◆ **Exercise description**:
Transcribe exactly the line with "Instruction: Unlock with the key" and each line that follows it in the listing, down to the last, omitting all pictures.

*** Data below ***

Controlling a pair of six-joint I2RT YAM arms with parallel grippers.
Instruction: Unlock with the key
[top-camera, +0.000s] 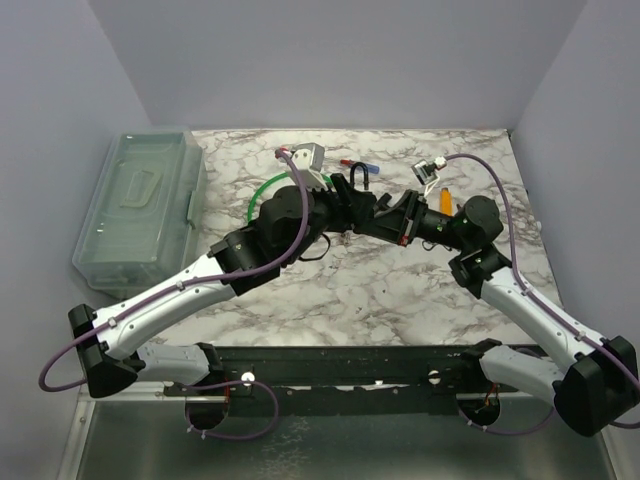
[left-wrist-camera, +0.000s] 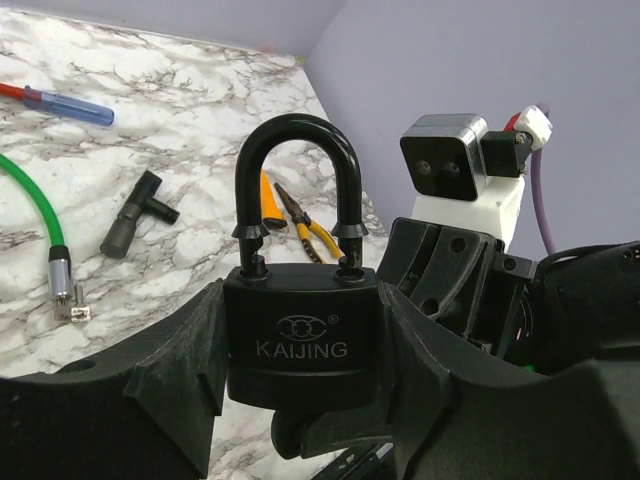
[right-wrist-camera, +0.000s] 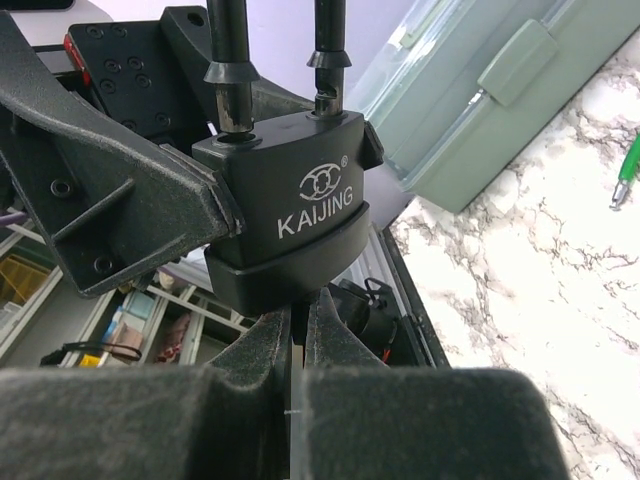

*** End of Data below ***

◆ **Answer space**:
Instruction: Unlock with the key
[top-camera, +0.000s] 
[left-wrist-camera, +0.000s] 
[right-wrist-camera, +0.000s] 

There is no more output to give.